Successful folks are always in demand, which is why they often pick up board seats, consulting assignments and speaking fees. On top of that, there is the condo in, say, Aspen or Miami that is rented out half the year, producing yet more income. And so, without thinking about it, a problem of success arrives—a much higher tax bill.
Take "self-employment" gigs like consulting. On top of federal and state income taxes and a 0.9% Medicare tax, income may also be subject to the 15.3% self-employment tax, which includes FICA's Social Security and Medicare taxes. When it comes to self-employment income, you're responsible for all the FICA taxes that are normally split by employer and salaried employee.
So what's the most tax-efficient way to receive secondary income? Consider a seat on a company's board, a stimulating part-time job, particularly during semiretirement. Board members are usually paid with cash and shares in the company, typically restricted stock that vests after a few years.
You can reduce the tax impact by deferring the cash portion of your board fee through the company's deferred-compensation plan. Most companies have "nonqualified" plans that allow directors to funnel fees to 401(k)-like plans without contribution limits.

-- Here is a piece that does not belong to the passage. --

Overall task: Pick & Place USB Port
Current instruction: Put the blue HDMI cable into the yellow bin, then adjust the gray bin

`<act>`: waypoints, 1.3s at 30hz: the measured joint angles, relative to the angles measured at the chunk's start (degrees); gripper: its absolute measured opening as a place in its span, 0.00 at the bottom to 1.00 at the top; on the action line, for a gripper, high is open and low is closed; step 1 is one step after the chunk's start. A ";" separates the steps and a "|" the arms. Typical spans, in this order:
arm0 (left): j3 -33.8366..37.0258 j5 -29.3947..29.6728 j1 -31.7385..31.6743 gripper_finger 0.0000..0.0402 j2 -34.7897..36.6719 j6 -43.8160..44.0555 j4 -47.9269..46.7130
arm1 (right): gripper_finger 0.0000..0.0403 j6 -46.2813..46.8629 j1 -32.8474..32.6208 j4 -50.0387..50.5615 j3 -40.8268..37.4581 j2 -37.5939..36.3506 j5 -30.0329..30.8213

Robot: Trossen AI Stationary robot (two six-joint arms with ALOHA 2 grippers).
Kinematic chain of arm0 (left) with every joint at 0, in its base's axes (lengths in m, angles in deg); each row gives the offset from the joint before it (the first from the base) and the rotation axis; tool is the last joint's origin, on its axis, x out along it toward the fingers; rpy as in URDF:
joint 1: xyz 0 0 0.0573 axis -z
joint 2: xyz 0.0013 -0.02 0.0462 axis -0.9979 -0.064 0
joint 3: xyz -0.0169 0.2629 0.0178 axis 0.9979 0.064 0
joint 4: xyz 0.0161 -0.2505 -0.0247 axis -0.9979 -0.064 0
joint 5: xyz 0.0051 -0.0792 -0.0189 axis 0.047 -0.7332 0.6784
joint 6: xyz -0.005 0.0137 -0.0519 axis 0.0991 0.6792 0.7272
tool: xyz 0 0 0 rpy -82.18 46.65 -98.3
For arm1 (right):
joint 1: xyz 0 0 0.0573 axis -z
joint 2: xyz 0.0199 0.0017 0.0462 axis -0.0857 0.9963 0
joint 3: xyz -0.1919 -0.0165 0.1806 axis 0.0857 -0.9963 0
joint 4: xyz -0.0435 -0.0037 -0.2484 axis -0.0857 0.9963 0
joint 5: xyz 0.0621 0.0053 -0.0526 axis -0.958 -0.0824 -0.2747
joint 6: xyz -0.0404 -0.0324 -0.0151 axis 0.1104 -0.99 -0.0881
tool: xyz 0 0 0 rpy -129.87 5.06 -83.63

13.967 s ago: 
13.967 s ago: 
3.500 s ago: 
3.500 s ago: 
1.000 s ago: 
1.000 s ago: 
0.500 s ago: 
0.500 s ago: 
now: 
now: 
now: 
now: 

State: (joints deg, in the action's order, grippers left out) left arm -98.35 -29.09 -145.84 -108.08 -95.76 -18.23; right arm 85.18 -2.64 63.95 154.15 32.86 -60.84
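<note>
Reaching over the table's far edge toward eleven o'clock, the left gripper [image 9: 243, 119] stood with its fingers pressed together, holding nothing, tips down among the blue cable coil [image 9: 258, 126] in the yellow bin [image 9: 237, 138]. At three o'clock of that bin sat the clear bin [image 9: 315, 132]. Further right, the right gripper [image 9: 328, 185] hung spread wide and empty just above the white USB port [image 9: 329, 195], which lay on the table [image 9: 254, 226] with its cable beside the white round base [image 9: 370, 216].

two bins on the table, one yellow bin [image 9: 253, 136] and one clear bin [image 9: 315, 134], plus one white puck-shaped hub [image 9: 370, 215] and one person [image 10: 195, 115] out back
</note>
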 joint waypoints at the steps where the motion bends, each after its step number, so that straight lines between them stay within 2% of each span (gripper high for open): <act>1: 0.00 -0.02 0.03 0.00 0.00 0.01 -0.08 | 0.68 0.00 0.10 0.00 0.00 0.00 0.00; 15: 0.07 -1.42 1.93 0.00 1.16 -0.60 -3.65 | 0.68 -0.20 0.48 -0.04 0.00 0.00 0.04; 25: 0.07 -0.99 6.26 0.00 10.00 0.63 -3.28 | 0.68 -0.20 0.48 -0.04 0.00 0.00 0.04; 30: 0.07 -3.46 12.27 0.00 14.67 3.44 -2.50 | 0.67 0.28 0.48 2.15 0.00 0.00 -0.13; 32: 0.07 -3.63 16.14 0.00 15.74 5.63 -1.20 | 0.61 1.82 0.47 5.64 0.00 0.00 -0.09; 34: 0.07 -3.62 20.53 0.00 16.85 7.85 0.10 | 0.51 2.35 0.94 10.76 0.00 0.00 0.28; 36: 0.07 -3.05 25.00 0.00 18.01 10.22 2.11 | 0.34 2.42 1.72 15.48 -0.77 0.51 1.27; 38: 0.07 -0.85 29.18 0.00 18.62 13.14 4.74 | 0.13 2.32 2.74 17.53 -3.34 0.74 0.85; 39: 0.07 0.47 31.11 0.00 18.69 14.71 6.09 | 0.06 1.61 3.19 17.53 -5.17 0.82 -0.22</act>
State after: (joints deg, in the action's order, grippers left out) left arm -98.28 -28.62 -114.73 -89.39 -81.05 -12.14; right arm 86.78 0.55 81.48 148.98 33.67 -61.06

The funds aren't tax-deductible, but they grow tax-deferred until retirement.
"If a member of the board who lives in New York moves to another state with no or low income taxes in retirement, they're going to pay a lot less tax," says Mitch Drossman, national director of the Wealth Planning Strategies Group at U.S. Trust. To avoid paying income tax in the original state, you must put the money in a 401(k) and take the income over at least a 10-year period in your new state.
Directors receiving restricted stock that vests over a number of years can accelerate rather than defer the taxes. Usually taxes are owed after stock is vested, based on the value of the stock at that point, but a director can opt to be taxed on its value when first received. This is a bet the stock is going to appreciate in excess of what you're paying in taxes now, usually in cases where "the company is going public or it's a good candidate to be acquired," says Drossman.
If you are generating a substantial self-employed income stream, consider creating your own "defined-contribution plan," similar to a 401(k). They're known as a Keogh or a SEP IRA, and they allow you to sock away 25% of your earnings, either pre-tax or tax deductible, up to $52,000.
A defined-benefit plan, meanwhile, works more like a pension plan, but is more complicated and currently limits maximum retirement payouts to $210,000 a year. But contributions are tax deductible in the year they're made, and that can go a long way toward blunting your current tax blow.
If your extracurricular business generates a profit, structure your windfall for a tax advantage. A limited liability company, or LLC, protects your assets outside the vehicle from lawsuits filed against the LLC, but S corporations can be sweeter for tax purposes. The S corporation owner is usually paid a salary and takes profit distributions. The owner pays taxes on the salary as is normal—including the self-employment FICA charge totaling 15.3%—but the profit distributions aren't subject to the self-employment tax.
But make sure to strike the right balance between salary and profit distributions. "The IRS' position is that the owner must receive reasonable compensation in the form of income. A tax return that shows zero cash income is an automatic red flag for an audit," says Stephen Kirkland, a tax specialist at Atlantic Executive Consulting Group in Columbia, S.C. Furthermore, to legitimately claim S corporation profits, the company must either have equipment, merchandise, or one or more employees.
What that means is, if your extra income is generated by personal services that can't arguably generate profits, such as board membership fees, you can't benefit from an S corporation. And here's another caveat: The IRS keeps a close, skeptical eye on S corporations after a U.S. Government Accountability Office report estimated that these entities, some four million in 2006, underpaid taxes by $23.6 billion in the 2003 and 2004 tax years.
So if you go down the S corporation path, make sure you keep detailed records of your journey.